Gurdjieff developed a theory he called Reciprocal Maintenance. Reciprocal Maintenance has to do with organic life on earth, including humans, being food for the cosmos. I’m learning to understand what this means via eating.
Last summer during a seminar I listened to a recording of JG Bennett suggesting an exercise. Be present to the first bite of a food. He said something to the effect that it was a simple exercise but almost impossible to do. He also said that this exercise could change your life. (It’s beginning to change mine.) Around the same time, I noticed a fellow seminar participant at mealtimes. She was cupping her hands around her plate for a few moments before beginning to eat.
Being Present to the First Bite of Food
After the seminar, I began to practice being present to my first bite of food. I could not. I’d be chewing or swallowing, or two to three bites into the meal before remembering. So, I tried cupping my plate before starting to eat. I felt an immediate energetic presence, as if I was holding “the lives that have died to give me food” from Bennett’s Grace. I also found myself thanking each life-form that was on my plate. Then feeling the force of the life that had been given up. The extension of this was to come into an awareness that I, too, was a source of food. At the very least, my body will become compost in the dance of reciprocity. Considering all this, being present to my first bite of food started to come of itself.
Likewise, while listening to another recording of JGB speaking about air, I was brought back to contemplating that mystical element. He speaks of air being “everywhere” and “impartial.” Air gives itself to all—good, bad, the mighty and the meak. It does not judge. It not only carries the vibrations of sound, scent, light, heat, and cold, but spiritual attributes that we cannot quantify. All living things— plants, animals, and humans breath and share this medium. “All must breath to live and nourish one another.”
Eating Air
We “eat” the air by being aware of the finer elements that remain within us, the “something that is left behind,” as Gurdjieff says. Like fish sharing the water that moves in and out of their gills, we swim in an environment of shared air in and out of our lungs. Between the life forms that breath oxygen and those that breath carbon dioxide, there is reciprocity. The same is true of our higher and lower bodies. Our ordinary self provides the material for the work that feeds our higher self.

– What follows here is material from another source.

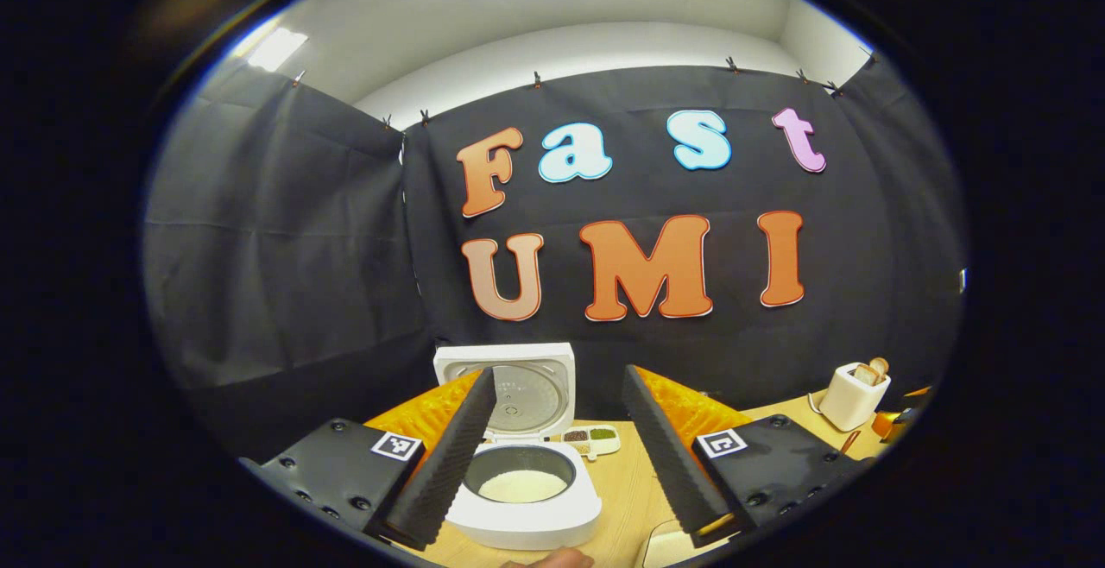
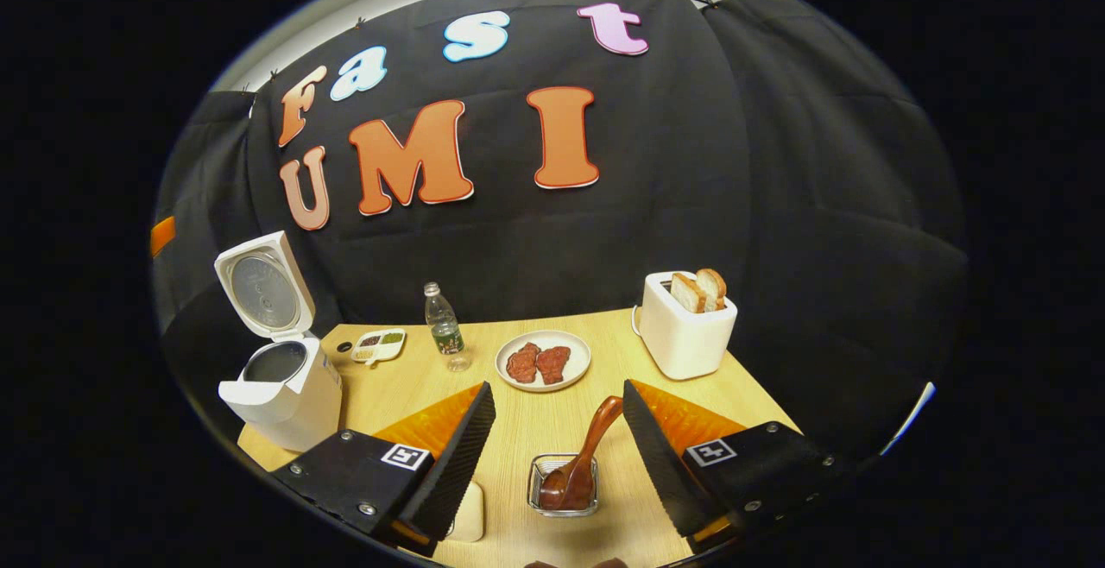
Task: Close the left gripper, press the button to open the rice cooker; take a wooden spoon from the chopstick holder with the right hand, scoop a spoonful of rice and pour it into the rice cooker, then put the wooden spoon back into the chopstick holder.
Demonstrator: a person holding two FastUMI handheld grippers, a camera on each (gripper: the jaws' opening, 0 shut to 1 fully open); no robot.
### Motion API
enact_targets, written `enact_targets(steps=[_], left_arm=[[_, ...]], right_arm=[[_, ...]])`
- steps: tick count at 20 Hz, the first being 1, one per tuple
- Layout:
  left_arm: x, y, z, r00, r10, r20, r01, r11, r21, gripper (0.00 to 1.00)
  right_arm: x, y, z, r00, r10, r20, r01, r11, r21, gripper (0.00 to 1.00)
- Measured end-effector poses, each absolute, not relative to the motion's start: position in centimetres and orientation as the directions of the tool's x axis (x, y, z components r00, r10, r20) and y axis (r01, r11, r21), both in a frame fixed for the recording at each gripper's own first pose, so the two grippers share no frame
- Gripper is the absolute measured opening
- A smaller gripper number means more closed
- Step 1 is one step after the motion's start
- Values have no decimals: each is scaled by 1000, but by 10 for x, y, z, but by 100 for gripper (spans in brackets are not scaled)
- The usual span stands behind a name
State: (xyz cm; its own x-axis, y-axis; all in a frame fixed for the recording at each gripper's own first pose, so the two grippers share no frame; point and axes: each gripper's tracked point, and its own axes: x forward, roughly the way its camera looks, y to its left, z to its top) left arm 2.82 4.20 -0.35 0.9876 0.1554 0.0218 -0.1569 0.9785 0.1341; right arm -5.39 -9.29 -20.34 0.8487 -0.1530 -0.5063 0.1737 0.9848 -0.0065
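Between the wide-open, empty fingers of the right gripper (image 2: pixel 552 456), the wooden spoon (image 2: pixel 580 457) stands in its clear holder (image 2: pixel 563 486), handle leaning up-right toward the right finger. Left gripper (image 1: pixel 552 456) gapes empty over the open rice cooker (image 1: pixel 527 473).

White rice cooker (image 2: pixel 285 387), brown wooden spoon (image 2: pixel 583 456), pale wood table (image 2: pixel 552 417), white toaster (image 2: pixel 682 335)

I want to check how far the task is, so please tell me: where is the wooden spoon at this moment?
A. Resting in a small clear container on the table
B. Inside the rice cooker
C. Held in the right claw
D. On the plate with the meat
A: in the right gripper view the wooden spoon rests bowl-down in the small clear container, between the open fingers of the right claw, untouched.
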Motion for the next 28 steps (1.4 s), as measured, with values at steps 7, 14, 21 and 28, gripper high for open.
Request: enact_targets(steps=[7, 14, 21, 28], left_arm=[[10, 16, -9, 989, 137, 58, -144, 981, 129, 93], [-6, -6, -10, 989, 127, 74, -138, 976, 170, 96], [-23, -12, -20, 983, 177, 45, -183, 961, 206, 100], [-35, -10, -24, 975, 219, 26, -220, 948, 229, 96]], right_arm=[[-57, -105, -244, 790, -131, -599, 201, 978, 51, 93], [-45, -124, -302, 699, -120, -705, 255, 963, 90, 92], [-23, -140, -352, 596, -81, -799, 295, 947, 124, 89], [-7, -138, -378, 527, -42, -849, 366, 912, 182, 66]])
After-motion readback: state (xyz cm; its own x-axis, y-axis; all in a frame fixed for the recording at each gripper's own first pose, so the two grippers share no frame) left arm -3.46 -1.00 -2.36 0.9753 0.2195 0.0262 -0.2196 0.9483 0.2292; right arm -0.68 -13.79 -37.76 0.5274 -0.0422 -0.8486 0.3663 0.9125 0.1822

Reciprocal Maintenance in a Bite
When I am aware that I eat and I am being eaten, that I breath and I am being breathed, that we humans live in a milieu of shared sustenance that we both create and ingest, then I am experiencing reciprocal maintenance. I eat lives that have to die in order for me to live. In some form, my organic body is also a nutrient. Is it too far flung to see that when I feed and grow a higher part of myself, with finer substances, that rarified body then becomes food for a cosmic purpose as well?
Thank you Roberta! I will tell on myself here. On my 4 month course we often said in Bennetts grace to eat consciously. I never knew what it meant and was to embarrassed to ask. This is a wonderful explanation and thank you for it.